══ DATA UNDER STUDY ══

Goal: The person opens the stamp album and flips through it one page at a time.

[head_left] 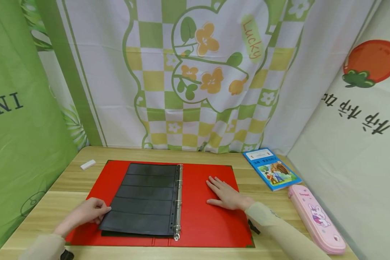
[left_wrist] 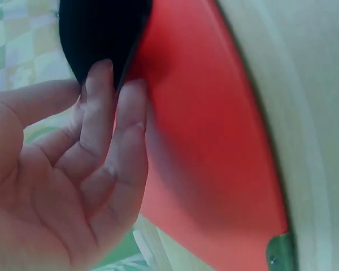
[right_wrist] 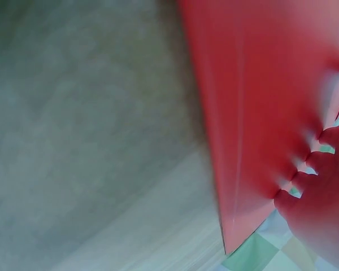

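Observation:
A red ring binder (head_left: 211, 224) lies spread open on the table, its metal rings (head_left: 178, 202) running down the middle. Black pocket pages (head_left: 143, 198) with several horizontal strips rest on its left side. My left hand (head_left: 90, 211) pinches the lower left edge of the top page, which lifts a little from the sheet under it. In the left wrist view, the thumb and fingertips (left_wrist: 104, 70) meet at the black page's edge. My right hand (head_left: 225, 195) rests with spread fingers on the bare red right cover, and its fingertips touch the red surface in the right wrist view.
A white eraser-like block (head_left: 88, 164) lies at the back left of the wooden table (head_left: 48, 202). At the right are a blue picture book (head_left: 271, 169) and a pink pencil case (head_left: 316, 218). Patterned curtains (head_left: 201, 72) hang behind the table and on both sides.

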Motion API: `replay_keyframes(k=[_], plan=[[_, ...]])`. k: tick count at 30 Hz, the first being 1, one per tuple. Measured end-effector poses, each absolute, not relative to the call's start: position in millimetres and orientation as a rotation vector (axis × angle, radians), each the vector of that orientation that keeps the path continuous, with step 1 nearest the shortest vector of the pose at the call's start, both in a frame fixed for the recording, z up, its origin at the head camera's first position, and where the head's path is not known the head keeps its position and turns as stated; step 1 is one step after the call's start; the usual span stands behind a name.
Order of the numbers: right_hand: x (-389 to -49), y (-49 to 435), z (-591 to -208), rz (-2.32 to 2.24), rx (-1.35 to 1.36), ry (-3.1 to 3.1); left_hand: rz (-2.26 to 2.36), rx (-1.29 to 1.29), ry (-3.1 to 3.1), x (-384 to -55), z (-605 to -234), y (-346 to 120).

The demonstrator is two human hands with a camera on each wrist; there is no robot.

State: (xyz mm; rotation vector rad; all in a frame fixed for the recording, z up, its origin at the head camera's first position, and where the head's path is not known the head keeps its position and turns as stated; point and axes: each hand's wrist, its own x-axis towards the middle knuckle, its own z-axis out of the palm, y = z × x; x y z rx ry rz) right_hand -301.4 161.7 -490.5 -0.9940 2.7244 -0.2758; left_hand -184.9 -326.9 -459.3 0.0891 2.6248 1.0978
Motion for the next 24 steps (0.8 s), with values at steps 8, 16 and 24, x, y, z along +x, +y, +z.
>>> replay_keyframes(k=[8, 16, 24], plan=[[-302.6, 161.4, -491.9, -0.265, -0.989, 2.726, 0.879, -0.024, 2.793, -185.9, -465.6, -315.7], [-303.1, 160.2, -492.6, -0.267, -0.991, 2.730, 0.772, -0.049, 2.834, -188.1, -462.4, -311.4], [-303.3, 159.6, -492.0, -0.271, -0.997, 2.726, 0.703, -0.008, 2.938, -200.8, -457.2, -303.3]])
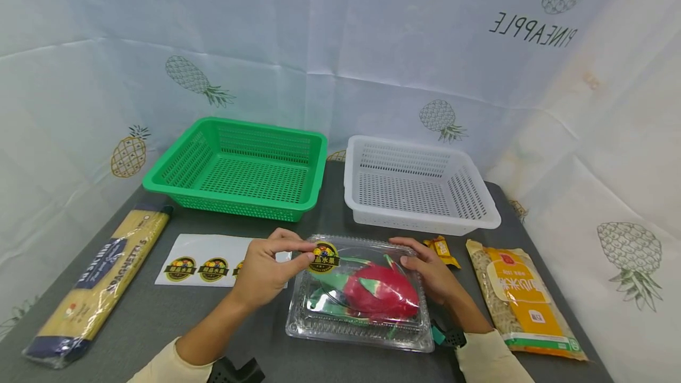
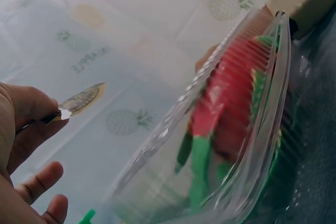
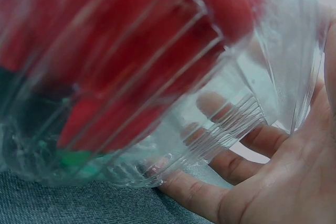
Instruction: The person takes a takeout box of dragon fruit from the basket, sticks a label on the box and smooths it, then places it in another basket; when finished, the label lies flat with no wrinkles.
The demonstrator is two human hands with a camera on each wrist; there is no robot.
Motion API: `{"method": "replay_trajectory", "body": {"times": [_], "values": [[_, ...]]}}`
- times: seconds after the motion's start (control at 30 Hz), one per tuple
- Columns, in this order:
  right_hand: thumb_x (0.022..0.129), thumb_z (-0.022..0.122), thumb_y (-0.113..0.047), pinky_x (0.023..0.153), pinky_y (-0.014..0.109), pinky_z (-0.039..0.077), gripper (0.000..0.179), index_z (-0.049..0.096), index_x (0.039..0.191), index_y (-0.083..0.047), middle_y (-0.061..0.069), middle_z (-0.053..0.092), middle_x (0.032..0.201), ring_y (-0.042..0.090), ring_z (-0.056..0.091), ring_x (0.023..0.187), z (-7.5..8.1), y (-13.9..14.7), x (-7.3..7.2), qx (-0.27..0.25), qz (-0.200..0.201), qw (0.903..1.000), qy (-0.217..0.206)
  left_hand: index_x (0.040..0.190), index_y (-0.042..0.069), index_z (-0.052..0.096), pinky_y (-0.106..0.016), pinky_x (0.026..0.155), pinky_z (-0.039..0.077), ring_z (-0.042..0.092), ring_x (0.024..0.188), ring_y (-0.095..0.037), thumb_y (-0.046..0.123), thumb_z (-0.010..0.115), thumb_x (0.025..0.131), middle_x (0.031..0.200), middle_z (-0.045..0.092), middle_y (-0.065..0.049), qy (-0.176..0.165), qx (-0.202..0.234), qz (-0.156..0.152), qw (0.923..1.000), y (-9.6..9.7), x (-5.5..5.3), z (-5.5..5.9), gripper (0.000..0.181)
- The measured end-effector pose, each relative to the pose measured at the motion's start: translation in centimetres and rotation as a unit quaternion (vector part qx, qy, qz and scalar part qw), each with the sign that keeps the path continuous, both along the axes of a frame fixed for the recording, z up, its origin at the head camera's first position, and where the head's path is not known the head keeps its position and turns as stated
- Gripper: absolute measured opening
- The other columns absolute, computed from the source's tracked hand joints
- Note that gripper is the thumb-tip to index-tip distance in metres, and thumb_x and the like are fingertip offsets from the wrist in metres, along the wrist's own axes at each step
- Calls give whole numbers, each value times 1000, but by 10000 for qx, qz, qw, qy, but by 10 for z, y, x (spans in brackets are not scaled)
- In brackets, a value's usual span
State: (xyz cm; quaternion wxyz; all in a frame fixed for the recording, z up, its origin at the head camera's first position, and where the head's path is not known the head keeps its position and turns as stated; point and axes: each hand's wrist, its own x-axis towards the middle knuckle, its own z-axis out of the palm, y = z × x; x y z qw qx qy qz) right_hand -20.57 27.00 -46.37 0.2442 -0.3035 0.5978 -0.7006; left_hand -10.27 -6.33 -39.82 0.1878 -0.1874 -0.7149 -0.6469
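Note:
A clear plastic clamshell box [image 1: 367, 337] stands closed in front of me, with a red and green dragon fruit [image 1: 384, 293] inside. My left hand [image 1: 270, 268] pinches a round black and gold sticker [image 1: 324, 257] between thumb and index finger, over the lid's far left corner. In the left wrist view the sticker [image 2: 84, 99] is apart from the box, its other fingers loosely spread. At the box's right side, my right hand [image 1: 433, 273] grips the edge; the right wrist view has its fingers [image 3: 197, 192] around the clear wall.
Left of the box lies a white sticker sheet [image 1: 213, 245] with several round stickers. A spaghetti pack [image 1: 101, 282] is at far left, a yellow-orange bag [image 1: 524, 300] at right. A small orange packet [image 1: 441, 251] sits behind my right hand. Green [image 1: 239, 203] and white [image 1: 415, 217] baskets stand at the back.

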Motion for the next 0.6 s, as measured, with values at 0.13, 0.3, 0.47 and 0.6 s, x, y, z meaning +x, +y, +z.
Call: {"method": "replay_trajectory", "body": {"times": [0.13,0.3,0.47,0.6], "values": [[100,43,-4,78,50,52,41,44,142,-6,15,51,128,32,60,105,0,0,0,37,-50,10000,-7,96,-2,76,-33,84,47,55,97,-22,-1,76,81,94,63,-9,-231,-93,-200,9995,12,-2,-1,15],[100,45,-6,79,50,52,41,46,141,-8,16,50,128,33,60,106,0,-1,1,130,-130,9998,-31,94,0,77,-36,86,47,56,100,-26,2,77,81,97,65,-7,-387,-79,-421,9983,26,-4,0,13],[100,46,-7,80,50,51,41,46,141,-8,17,49,129,32,59,107,1,-2,1,153,-172,9997,-87,91,1,78,-38,79,51,55,99,-26,1,78,80,96,64,-7,-655,-165,-505,9964,35,-7,2,12],[100,47,-8,79,50,52,41,44,141,-4,16,50,127,32,60,106,1,-2,1,210,-248,9994,-95,92,4,79,-41,78,51,53,100,-25,3,78,80,97,62,-6,-921,-444,-556,9932,42,-10,3,12]]}}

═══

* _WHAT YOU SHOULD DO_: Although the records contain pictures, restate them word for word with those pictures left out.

* _OUTPUT OF THE EXERCISE_:
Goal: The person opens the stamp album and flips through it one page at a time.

[head_left] 
[left_wrist] 
[right_wrist] 

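Observation:
A red ring binder (head_left: 211, 224) lies spread open on the table, its metal rings (head_left: 178, 202) running down the middle. Black pocket pages (head_left: 143, 198) with several horizontal strips rest on its left side. My left hand (head_left: 90, 211) pinches the lower left edge of the top page, which lifts a little from the sheet under it. In the left wrist view, the thumb and fingertips (left_wrist: 104, 70) meet at the black page's edge. My right hand (head_left: 225, 195) rests with spread fingers on the bare red right cover, and its fingertips touch the red surface in the right wrist view.
A white eraser-like block (head_left: 88, 164) lies at the back left of the wooden table (head_left: 48, 202). At the right are a blue picture book (head_left: 271, 169) and a pink pencil case (head_left: 316, 218). Patterned curtains (head_left: 201, 72) hang behind the table and on both sides.
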
Motion API: `replay_keyframes(k=[_], plan=[[_, ...]])`. k: tick count at 30 Hz, the first being 1, one per tuple. Measured end-effector poses, each absolute, not relative to the call's start: position in millimetres and orientation as a rotation vector (axis × angle, radians), each the vector of that orientation that keeps the path continuous, with step 1 nearest the shortest vector of the pose at the call's start, both in a frame fixed for the recording, z up, its origin at the head camera's first position, and where the head's path is not known the head keeps its position and turns as stated; step 1 is one step after the call's start; the usual span stands behind a name.
Order of the numbers: right_hand: x (-389 to -49), y (-49 to 435), z (-591 to -208), rz (-2.32 to 2.24), rx (-1.35 to 1.36), ry (-3.1 to 3.1); left_hand: rz (-2.26 to 2.36), rx (-1.29 to 1.29), ry (-3.1 to 3.1), x (-384 to -55), z (-605 to -234), y (-346 to 120).

The demonstrator is two human hands with a camera on each wrist; there is no robot.

State: (xyz mm; rotation vector rad; all in a frame fixed for the recording, z up, its origin at the head camera's first position, and where the head's path is not known the head keeps its position and turns as stated; point and axes: each hand's wrist, its own x-axis towards the middle knuckle, its own z-axis out of the palm, y = z × x; x y z rx ry rz) right_hand -301.4 161.7 -490.5 -0.9940 2.7244 -0.2758; left_hand -184.9 -326.9 -459.3 0.0891 2.6248 1.0978
Motion for the next 24 steps (0.8 s), with values at steps 8, 16 and 24, x, y, z along +x, +y, +z.
>>> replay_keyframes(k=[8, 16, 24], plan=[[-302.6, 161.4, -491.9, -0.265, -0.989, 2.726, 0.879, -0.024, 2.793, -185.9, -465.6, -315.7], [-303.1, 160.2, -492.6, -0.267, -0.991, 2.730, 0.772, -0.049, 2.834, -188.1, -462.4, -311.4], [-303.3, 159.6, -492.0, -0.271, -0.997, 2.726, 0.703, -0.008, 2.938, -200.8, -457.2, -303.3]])
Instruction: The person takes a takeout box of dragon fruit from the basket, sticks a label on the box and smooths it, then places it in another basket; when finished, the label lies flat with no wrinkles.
The demonstrator is two human hands with a camera on each wrist; there is no robot.
Motion API: `{"method": "replay_trajectory", "body": {"times": [_], "values": [[_, ...]]}}`
- times: seconds after the motion's start (control at 30 Hz), one per tuple
- Columns, in this order:
  right_hand: thumb_x (0.022..0.129), thumb_z (-0.022..0.122), thumb_y (-0.113..0.047), pinky_x (0.023..0.153), pinky_y (-0.014..0.109), pinky_z (-0.039..0.077), gripper (0.000..0.179), index_z (-0.049..0.096), index_x (0.039..0.191), index_y (-0.083..0.047), middle_y (-0.061..0.069), middle_z (-0.053..0.092), middle_x (0.032..0.201), ring_y (-0.042..0.090), ring_z (-0.056..0.091), ring_x (0.023..0.187), z (-7.5..8.1), y (-13.9..14.7), x (-7.3..7.2), qx (-0.27..0.25), qz (-0.200..0.201), qw (0.903..1.000), qy (-0.217..0.206)
  left_hand: index_x (0.040..0.190), index_y (-0.042..0.069), index_z (-0.052..0.096), pinky_y (-0.106..0.016), pinky_x (0.026..0.155), pinky_z (-0.039..0.077), ring_z (-0.042..0.092), ring_x (0.024..0.188), ring_y (-0.095..0.037), thumb_y (-0.046..0.123), thumb_z (-0.010..0.115), thumb_x (0.025..0.131), middle_x (0.031..0.200), middle_z (-0.045..0.092), middle_y (-0.065..0.049), qy (-0.176..0.165), qx (-0.202..0.234), qz (-0.156..0.152), qw (0.923..1.000), y (-9.6..9.7), x (-5.5..5.3), z (-5.5..5.9), gripper (0.000..0.181)
- The measured end-effector pose, each relative to the pose measured at the motion's start: translation in centimetres and rotation as a unit quaternion (vector part qx, qy, qz and scalar part qw), each with the sign that keeps the path continuous, both along the axes of a frame fixed for the recording, z up, its origin at the head camera's first position, and where the head's path is not known the head keeps its position and turns as stated
- Gripper: absolute measured opening
- The other columns absolute, computed from the source's tracked hand joints
- Note that gripper is the thumb-tip to index-tip distance in metres, and thumb_x and the like are fingertip offsets from the wrist in metres, along the wrist's own axes at each step
- Calls give whole numbers, each value times 1000, but by 10000 for qx, qz, qw, qy, but by 10 for z, y, x (spans in brackets are not scaled)
- In brackets, a value's usual span
State: (xyz cm; quaternion wxyz; all in a frame fixed for the recording, z up, its origin at the head camera's first position, and where the head's path is not known the head keeps its position and turns as stated; point and axes: each hand's wrist, its own x-axis towards the middle knuckle, its own z-axis out of the palm, y = z × x; x y z qw qx qy qz) right_hand -20.57 27.00 -46.37 0.2442 -0.3035 0.5978 -0.7006; left_hand -10.27 -6.33 -39.82 0.1878 -0.1874 -0.7149 -0.6469
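Note:
A clear plastic clamshell box [image 1: 367, 337] stands closed in front of me, with a red and green dragon fruit [image 1: 384, 293] inside. My left hand [image 1: 270, 268] pinches a round black and gold sticker [image 1: 324, 257] between thumb and index finger, over the lid's far left corner. In the left wrist view the sticker [image 2: 84, 99] is apart from the box, its other fingers loosely spread. At the box's right side, my right hand [image 1: 433, 273] grips the edge; the right wrist view has its fingers [image 3: 197, 192] around the clear wall.
Left of the box lies a white sticker sheet [image 1: 213, 245] with several round stickers. A spaghetti pack [image 1: 101, 282] is at far left, a yellow-orange bag [image 1: 524, 300] at right. A small orange packet [image 1: 441, 251] sits behind my right hand. Green [image 1: 239, 203] and white [image 1: 415, 217] baskets stand at the back.
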
Motion for the next 0.6 s, as measured, with values at 0.13, 0.3, 0.47 and 0.6 s, x, y, z meaning +x, +y, +z.
Call: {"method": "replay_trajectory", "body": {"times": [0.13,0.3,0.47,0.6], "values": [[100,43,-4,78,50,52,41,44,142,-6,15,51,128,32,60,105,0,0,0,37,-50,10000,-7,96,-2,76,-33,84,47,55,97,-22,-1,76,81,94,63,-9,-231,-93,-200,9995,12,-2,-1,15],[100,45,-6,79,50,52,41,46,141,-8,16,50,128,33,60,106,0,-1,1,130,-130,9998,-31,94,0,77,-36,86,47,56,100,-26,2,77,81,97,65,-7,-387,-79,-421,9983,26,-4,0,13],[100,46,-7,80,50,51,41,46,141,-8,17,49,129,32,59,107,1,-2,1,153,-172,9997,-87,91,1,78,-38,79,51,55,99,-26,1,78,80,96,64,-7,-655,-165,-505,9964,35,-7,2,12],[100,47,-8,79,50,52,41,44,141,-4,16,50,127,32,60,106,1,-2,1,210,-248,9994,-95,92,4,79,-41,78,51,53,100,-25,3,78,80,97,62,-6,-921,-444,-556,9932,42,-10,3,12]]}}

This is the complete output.